Environmental Defense v. U.S. E.P.A.

Decision Date19 May 2004
Docket NumberDocket No. 02-4107.
Citation369 F.3d 193
PartiesENVIRONMENTAL DEFENSE, Petitioner, v. UNITED STATES ENVIRONMENTAL PROTECTION AGENCY, Christine Todd Whitman, Administrator, U.S. Environmental Protection Agency, Respondents, State of New York, Intervenor.
CourtU.S. Court of Appeals — Second Circuit

David S. Baron, Earthjustice, Washington, DC, for Petitioner Environmental Defense.

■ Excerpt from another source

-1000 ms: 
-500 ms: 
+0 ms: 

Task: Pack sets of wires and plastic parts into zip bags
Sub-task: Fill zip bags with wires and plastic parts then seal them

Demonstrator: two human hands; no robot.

Pamela S. Tonglao, U.S. Department of Justice, Washington, DC (Thomas L. Sansonetti, Assistant Attorney General, U.S. Department of Justice, Environment and Natural Resources Division, Environmental Defense Section, Washington, DC; Howard J. Hoffman, Jan Tierney, U.S. Environmental Protection Agency, Office of General Counsel, Washington, DC, of counsel), for Respondent U.S. Environmental Protection Agency.

Gordon J. Johnson, Deputy Bureau Chief, New York, New York (Eliot Spitzer, Attorney General of the State of New York, Marion R. Buchbinder, Deputy Solicitor General, New York State Department of Law, Environmental Protection Bureau, New York, New York, of counsel), for Intervenor State of New York.

Before: CARDAMONE, SOTOMAYOR, and KATZMANN, Circuit Judges.

CARDAMONE, Circuit Judge.

This case concerns the air we breathe. All people rightfully believe that they are entitled to nothing less than the common liberty of smogless air. On this appeal, we review the New York metropolitan area's efforts towards that goal.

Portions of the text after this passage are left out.